The project involves a pipeline that processes a dashcam camera video that has every video frame geotagged by the camera's GPS functionality, identifies all objects of interest across all video frames, geolocates those objects by assigning latitude and longitude values to each of those objects, and evaluates the results of geolocation against existing OSM data.

For this project, a cross-country road trip video was selected and water tower was selected as the object of interest. The input video is required for every frame to include both the GPS coordinates and the heading (i.e., viewing angle) of the camera.

Workflow

Video Processing - extract frames from video

CODE: Video_Processing.py

The video used was shot using the Garmin Virb Ultra 30 camera, which records GPS information. The code extracts frames from a 30fps video and saves them as JPG files. Given the length of the video (11 hours showing over 3,000 miles of driving from Washington, DC to Seattle, WA), only one frame per second was captured to minimize processing time. Still, the code was run on a AWS EC2 instance and produced nearly 40,000 images totaling 11.9GB of disk space. The video was captured in full HD format, so the resulting resolution of each image is 1920x1080.

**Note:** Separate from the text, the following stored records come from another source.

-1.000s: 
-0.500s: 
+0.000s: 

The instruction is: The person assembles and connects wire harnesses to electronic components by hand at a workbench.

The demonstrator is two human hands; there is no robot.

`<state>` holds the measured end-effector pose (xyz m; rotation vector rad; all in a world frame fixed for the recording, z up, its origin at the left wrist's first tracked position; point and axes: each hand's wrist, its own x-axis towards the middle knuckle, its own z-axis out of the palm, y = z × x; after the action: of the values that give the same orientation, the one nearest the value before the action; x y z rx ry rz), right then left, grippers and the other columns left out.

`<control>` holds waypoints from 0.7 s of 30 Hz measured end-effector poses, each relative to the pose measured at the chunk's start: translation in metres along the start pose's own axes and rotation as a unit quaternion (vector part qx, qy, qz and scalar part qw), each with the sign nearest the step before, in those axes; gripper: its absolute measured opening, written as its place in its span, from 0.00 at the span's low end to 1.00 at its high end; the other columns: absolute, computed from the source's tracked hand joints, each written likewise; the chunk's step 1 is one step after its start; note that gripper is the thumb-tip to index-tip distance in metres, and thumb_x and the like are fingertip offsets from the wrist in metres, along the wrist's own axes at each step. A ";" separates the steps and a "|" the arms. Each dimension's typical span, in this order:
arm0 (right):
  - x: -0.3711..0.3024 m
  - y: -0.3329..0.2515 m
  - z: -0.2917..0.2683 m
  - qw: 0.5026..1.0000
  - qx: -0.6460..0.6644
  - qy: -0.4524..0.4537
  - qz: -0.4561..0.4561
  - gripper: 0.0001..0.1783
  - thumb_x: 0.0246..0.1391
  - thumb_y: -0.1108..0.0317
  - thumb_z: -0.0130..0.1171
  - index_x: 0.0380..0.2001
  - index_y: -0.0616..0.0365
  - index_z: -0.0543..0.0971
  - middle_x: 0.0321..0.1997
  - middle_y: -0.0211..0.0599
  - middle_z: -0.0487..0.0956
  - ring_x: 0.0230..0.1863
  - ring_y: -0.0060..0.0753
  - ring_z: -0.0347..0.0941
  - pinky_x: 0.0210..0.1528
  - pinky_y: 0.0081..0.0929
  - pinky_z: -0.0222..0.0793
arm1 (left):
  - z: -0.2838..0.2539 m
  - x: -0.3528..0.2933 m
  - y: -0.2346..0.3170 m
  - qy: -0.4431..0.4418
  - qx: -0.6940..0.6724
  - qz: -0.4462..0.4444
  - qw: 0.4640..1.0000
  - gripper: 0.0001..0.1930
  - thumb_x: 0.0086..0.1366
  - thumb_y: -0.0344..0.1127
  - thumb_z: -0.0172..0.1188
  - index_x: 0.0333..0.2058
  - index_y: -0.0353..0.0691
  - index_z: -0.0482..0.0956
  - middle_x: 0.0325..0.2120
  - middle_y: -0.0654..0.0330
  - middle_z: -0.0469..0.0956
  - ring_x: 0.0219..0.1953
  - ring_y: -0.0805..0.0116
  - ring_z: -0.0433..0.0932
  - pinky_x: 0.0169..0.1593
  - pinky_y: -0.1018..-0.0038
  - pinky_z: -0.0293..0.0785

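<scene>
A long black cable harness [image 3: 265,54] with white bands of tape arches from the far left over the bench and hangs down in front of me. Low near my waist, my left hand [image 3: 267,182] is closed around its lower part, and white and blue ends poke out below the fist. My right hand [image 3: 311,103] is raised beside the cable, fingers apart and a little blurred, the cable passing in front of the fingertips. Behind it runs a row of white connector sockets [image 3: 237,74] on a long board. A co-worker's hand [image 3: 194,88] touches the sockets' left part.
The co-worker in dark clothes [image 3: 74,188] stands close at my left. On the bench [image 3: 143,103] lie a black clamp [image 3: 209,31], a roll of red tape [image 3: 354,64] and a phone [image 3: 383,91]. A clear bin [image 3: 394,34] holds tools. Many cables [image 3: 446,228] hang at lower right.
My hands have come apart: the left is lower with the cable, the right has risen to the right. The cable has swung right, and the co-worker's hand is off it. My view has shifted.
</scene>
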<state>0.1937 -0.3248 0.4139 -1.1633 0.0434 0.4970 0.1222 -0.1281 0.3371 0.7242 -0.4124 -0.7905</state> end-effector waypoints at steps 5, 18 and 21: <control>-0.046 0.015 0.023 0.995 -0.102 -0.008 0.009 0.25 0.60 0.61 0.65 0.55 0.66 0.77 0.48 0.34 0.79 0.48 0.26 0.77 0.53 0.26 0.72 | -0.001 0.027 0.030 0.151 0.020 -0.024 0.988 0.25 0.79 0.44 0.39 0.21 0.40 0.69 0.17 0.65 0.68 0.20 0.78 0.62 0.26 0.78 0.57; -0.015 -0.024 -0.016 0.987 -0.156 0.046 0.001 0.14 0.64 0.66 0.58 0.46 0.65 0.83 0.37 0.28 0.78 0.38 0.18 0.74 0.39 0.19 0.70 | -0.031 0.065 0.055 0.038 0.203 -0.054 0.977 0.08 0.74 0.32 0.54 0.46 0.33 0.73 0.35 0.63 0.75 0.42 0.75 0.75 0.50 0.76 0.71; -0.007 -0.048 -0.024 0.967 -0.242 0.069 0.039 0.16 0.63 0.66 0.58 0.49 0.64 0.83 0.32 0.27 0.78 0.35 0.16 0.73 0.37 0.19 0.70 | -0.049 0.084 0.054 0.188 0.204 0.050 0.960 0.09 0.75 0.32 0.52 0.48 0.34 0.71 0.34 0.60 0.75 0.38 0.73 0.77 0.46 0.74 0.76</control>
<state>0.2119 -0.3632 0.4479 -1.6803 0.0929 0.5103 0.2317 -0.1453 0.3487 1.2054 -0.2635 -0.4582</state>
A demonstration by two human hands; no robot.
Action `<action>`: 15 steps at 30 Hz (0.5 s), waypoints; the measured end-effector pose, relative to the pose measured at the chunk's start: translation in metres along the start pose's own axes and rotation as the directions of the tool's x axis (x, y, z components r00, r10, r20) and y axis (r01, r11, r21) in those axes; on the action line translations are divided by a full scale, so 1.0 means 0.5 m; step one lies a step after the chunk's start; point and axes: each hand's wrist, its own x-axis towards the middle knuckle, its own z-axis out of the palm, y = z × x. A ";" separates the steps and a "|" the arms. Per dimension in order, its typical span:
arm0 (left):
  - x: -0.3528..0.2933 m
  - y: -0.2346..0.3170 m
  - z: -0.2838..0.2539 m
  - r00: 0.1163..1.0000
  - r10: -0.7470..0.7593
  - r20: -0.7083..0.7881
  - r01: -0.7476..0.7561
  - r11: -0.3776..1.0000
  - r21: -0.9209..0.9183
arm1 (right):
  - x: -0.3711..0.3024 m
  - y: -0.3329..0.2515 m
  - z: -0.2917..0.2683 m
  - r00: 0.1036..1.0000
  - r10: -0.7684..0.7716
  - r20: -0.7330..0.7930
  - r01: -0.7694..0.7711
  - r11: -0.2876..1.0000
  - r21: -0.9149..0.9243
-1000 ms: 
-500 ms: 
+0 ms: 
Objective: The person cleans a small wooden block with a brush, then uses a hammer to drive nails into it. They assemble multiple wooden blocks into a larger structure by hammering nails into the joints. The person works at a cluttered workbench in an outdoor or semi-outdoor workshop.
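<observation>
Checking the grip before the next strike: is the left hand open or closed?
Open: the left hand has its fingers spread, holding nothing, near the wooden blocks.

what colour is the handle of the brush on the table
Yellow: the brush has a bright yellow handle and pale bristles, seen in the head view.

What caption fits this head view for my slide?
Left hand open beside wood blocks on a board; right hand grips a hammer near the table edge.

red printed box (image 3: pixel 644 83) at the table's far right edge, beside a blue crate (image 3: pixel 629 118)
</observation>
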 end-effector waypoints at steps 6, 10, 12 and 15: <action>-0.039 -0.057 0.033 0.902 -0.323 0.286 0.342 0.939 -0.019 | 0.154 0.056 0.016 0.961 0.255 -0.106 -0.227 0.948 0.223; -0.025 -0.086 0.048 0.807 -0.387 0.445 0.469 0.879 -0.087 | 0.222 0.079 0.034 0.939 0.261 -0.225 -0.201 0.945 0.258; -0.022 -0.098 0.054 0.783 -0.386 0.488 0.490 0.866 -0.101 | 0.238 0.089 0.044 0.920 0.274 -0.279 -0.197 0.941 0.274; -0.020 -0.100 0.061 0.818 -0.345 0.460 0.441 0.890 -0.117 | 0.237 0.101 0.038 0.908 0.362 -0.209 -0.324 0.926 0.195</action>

The code was run on a AWS EC2 instance, and the full AWS implementation pipeline can be found in the "AWS workflow" PDF document above.

An example of output video frame file (with a white water tower shown) is provided below:

Image Processing - crop and save text boxes from each frame image

CODE: Image_Processing.py

As can be seen in the image above, each frame contains a geolocation stamp in the upper-right corner and a place/elevation/date/time/heading stamp in the lower-left corner. The code separately crops and saves the two corners of each frame and saves them to separate GPS box folder (geolocation stamps) and Location box folder (place/time/heading stamps).

GPS Text Recognition - convert images to text

CODE 1: AWS_Rekognition_OCR.py

Code for creating a dictionary of text detected on video frames (both GPS stamp and location/time/heading stamp) using AWS Rekognition service (not used due to prohibitive cost)

CODE 2: GPS_Text_Recognition.ipynb

Reads GPS stamps from gps_box folder and uses the Pytesseract library to convert images to text
Creates image_dict_final dictionary of the form {‘frameXXXXX’: {‘Lat’: xx.xxxxx, ‘Lon’: xx.xxxxx}}
Saves dictionary to image_txt.json file (as JSON)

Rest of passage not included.